Amber: yeah, exactly, but yeah, when I started 15 years ago it was completely unheard of. There was no women in this industry there was none and like people just refused to acknowledge me like when like they would come into the shop and I would greet them and say hello, they would assume like, oh it’s a secretary/ receptionist, whatever. And you know they go like oh, well, I have this question about my car. Okay, I can help you. They’d be like uhm no and like I literally had this happen like numerous times were they kind of just like brush me off walk past me and just look for a man. Yeah, like sometimes that man like was even like another customer who’s like, “I don’t know it’s her shop.”

Like they just could not get their head wrapped around it. It was so weird to them and it’s only really been in the last year or two. I mean, I would say even the months, and I think it’s largely because of this whole, “me too” movement and all the women empowerment that it’s become like it’s like kind of went through a phase of like it was completely unacceptable and then it was like, okay people just dealt with me because they’re like, oh she’s been here for quite a few years, she’s not gonna go away.

Eric: So even having established like the business 15 years ago, even for being in business for five – ten years still had to deal with that. 

Amber: Yeah, I think at a certain point there was like this kind of point where like people were  like, okay we just got to deal with her because she’s not she’s just not going to go away.
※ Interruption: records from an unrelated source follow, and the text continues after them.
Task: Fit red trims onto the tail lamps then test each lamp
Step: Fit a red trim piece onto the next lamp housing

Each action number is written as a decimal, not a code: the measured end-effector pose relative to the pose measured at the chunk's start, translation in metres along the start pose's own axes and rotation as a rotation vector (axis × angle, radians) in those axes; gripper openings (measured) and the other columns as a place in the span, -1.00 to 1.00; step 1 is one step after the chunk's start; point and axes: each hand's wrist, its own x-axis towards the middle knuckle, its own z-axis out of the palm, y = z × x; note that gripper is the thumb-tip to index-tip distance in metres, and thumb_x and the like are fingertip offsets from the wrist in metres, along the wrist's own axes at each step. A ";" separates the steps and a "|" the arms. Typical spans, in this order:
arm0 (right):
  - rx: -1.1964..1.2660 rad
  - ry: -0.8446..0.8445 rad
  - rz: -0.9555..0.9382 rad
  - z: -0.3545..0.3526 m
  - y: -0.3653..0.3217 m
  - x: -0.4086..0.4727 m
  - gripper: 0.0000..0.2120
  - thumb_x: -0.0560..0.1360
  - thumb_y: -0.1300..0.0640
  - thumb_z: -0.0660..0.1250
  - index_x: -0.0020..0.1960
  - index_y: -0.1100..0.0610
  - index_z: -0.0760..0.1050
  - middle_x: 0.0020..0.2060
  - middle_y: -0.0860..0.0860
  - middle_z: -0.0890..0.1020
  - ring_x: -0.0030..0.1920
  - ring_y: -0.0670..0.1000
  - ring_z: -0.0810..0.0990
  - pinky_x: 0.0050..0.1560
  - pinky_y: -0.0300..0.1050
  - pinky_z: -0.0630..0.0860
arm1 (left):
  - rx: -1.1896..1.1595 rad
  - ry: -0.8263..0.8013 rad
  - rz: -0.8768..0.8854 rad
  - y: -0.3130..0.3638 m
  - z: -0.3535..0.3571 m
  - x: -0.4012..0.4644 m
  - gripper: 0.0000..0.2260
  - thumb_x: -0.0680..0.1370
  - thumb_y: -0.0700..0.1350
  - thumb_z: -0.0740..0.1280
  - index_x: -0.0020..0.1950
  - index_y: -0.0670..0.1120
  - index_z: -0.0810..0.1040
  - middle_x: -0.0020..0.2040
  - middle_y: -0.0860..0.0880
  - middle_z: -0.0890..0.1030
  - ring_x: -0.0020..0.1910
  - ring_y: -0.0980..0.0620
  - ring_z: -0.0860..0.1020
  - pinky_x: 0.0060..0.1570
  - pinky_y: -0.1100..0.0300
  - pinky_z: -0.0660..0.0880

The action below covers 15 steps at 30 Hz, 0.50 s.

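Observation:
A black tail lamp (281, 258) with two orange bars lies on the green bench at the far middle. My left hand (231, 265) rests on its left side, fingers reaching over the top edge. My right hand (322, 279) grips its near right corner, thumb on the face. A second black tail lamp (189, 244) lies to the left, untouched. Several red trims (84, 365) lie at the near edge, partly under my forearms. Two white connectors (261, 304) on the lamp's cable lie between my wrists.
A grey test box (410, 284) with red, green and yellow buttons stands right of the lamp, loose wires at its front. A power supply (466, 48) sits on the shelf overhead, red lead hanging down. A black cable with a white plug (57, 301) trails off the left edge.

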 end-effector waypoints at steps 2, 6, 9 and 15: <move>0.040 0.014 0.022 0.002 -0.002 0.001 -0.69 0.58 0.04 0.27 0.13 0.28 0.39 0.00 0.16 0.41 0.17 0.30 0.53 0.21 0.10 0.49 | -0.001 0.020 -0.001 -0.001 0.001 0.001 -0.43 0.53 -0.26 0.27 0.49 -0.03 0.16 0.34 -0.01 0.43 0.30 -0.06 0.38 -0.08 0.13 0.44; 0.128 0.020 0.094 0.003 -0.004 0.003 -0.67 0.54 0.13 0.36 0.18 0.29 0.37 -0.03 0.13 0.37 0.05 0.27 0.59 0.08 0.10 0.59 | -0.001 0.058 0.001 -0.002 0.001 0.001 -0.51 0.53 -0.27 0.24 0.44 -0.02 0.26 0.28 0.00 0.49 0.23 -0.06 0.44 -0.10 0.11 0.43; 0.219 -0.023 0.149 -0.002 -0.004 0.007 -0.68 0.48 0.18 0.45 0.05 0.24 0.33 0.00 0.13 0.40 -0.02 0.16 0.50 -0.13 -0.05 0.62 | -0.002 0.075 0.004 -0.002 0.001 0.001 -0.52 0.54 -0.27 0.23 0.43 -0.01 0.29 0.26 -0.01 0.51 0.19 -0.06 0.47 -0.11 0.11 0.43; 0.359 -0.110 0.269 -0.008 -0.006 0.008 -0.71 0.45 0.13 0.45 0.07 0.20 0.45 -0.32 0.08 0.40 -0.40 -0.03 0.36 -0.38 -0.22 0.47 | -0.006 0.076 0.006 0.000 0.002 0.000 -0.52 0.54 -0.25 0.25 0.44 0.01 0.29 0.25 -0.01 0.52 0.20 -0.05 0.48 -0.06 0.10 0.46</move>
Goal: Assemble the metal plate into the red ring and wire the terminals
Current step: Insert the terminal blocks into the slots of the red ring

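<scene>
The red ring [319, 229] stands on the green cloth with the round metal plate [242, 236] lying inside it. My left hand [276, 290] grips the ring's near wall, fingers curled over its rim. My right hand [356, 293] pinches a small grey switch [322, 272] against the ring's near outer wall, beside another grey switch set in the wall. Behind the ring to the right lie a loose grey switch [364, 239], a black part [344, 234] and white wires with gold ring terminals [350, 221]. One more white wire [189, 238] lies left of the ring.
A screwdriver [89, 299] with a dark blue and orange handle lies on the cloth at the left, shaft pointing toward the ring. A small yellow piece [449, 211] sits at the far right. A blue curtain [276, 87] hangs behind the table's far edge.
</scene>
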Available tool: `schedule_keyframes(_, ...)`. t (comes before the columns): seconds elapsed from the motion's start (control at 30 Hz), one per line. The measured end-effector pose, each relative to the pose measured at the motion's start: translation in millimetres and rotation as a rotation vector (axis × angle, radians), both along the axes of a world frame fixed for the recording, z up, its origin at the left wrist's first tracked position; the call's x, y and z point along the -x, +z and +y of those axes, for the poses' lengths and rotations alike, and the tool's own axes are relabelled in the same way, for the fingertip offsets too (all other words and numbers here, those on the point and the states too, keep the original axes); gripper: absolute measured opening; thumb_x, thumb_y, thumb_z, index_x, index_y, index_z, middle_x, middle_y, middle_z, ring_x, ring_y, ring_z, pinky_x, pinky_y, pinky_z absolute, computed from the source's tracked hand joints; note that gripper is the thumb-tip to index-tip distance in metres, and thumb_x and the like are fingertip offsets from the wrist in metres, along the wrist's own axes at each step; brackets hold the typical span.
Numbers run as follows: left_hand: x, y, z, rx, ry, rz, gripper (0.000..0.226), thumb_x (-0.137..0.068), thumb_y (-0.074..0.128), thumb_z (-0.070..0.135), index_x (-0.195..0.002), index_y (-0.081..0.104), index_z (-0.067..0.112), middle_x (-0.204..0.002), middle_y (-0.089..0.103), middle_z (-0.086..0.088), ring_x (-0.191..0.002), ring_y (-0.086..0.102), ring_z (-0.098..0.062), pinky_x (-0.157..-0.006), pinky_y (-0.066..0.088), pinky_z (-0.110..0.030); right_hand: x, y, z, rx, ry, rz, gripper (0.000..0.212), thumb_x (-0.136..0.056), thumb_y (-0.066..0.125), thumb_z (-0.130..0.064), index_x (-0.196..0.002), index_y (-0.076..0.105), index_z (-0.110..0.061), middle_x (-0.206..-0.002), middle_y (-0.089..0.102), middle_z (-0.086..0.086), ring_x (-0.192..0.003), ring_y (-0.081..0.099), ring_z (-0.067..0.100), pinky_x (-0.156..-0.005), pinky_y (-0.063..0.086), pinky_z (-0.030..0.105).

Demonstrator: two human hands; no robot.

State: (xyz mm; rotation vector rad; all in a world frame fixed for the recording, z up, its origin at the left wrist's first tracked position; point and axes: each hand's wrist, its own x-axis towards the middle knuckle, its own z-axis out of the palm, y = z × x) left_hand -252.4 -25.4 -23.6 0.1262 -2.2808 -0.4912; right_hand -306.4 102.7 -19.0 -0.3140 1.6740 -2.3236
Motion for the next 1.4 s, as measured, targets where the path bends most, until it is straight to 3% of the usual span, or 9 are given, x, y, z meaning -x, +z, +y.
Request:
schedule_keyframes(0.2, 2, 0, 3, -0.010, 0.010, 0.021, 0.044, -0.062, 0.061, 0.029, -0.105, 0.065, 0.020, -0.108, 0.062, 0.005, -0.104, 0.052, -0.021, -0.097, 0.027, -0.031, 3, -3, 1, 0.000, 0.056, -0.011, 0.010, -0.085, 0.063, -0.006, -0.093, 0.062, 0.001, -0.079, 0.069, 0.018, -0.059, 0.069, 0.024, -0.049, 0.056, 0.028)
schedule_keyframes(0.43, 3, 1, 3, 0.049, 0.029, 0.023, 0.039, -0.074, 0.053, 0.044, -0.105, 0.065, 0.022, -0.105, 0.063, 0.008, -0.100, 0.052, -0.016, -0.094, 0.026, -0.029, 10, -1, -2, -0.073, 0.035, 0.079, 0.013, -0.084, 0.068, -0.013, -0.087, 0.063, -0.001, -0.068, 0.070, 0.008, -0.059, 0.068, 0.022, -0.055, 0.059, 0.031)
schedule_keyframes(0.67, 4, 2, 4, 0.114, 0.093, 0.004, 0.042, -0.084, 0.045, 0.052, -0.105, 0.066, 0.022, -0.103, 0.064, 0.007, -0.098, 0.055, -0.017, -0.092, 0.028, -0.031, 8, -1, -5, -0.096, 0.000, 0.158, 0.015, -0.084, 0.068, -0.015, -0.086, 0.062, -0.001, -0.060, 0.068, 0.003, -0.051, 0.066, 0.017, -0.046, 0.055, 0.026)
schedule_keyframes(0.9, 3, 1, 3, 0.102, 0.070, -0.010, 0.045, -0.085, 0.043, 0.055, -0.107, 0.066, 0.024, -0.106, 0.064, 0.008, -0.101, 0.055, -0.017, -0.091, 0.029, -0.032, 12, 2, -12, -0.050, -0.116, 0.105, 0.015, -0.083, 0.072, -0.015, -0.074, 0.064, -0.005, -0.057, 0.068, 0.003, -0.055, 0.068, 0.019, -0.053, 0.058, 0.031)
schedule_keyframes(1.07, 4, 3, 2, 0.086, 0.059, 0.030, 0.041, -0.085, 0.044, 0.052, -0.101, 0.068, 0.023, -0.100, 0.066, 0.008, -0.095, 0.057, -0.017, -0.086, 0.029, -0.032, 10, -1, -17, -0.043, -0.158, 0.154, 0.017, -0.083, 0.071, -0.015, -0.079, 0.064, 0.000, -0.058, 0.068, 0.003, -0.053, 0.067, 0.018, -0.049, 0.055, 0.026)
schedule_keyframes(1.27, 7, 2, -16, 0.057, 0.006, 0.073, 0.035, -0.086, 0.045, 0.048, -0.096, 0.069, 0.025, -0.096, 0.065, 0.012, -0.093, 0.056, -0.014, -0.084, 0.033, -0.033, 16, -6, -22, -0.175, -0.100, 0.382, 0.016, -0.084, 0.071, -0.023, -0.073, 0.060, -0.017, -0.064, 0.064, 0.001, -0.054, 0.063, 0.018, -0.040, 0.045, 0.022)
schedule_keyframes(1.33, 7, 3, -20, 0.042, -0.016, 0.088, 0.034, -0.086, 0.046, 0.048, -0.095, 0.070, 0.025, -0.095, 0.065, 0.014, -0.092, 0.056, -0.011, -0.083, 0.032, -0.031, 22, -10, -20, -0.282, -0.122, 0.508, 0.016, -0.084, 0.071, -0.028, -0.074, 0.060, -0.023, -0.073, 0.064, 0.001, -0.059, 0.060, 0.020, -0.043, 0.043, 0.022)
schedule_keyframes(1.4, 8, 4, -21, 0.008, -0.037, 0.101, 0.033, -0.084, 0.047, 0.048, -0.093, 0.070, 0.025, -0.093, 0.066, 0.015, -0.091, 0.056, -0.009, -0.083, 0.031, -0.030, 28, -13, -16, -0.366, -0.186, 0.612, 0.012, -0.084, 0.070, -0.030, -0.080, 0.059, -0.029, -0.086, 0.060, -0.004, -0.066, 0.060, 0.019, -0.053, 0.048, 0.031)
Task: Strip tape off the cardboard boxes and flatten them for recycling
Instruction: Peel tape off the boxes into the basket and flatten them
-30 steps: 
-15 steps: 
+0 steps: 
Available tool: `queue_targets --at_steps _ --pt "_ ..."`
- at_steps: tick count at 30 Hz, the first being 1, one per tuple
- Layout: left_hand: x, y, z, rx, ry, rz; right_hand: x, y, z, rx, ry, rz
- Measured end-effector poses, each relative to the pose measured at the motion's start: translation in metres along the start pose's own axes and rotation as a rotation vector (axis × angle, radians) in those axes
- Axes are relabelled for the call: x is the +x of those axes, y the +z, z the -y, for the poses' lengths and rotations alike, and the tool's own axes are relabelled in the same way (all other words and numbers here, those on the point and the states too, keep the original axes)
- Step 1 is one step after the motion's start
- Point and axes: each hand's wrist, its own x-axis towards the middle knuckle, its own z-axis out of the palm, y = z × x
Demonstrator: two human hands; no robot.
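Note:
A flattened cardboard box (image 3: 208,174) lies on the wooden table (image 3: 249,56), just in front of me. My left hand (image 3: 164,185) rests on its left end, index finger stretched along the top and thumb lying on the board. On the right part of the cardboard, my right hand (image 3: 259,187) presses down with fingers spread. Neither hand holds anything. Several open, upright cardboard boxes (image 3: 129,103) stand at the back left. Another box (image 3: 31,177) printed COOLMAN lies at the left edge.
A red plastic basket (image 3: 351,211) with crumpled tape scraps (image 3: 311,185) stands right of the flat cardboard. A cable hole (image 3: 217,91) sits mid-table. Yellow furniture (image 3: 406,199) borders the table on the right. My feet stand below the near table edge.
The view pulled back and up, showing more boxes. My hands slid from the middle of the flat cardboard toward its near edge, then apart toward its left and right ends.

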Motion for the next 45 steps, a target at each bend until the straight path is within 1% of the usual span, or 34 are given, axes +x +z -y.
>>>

I mean at least other people in the industry and customers kind of started to be like, okay, she knows what she’s doing, you know she’s got a good reputation and then it just kind of transitioned into like, okay, this is okay. This is okay people aren’t freaking out and trying to sabotage me and being really nasty to like now, it’s kind of becoming celebrated. Like like I said only in the last couple months, it’s like we’re at a point where people are like that’s cool. We want to know more about you. Like now I’m starting to stand out in the crowd a little bit were like I should have I think I always did, but it should have been something that was like a positive before rather than a negative. 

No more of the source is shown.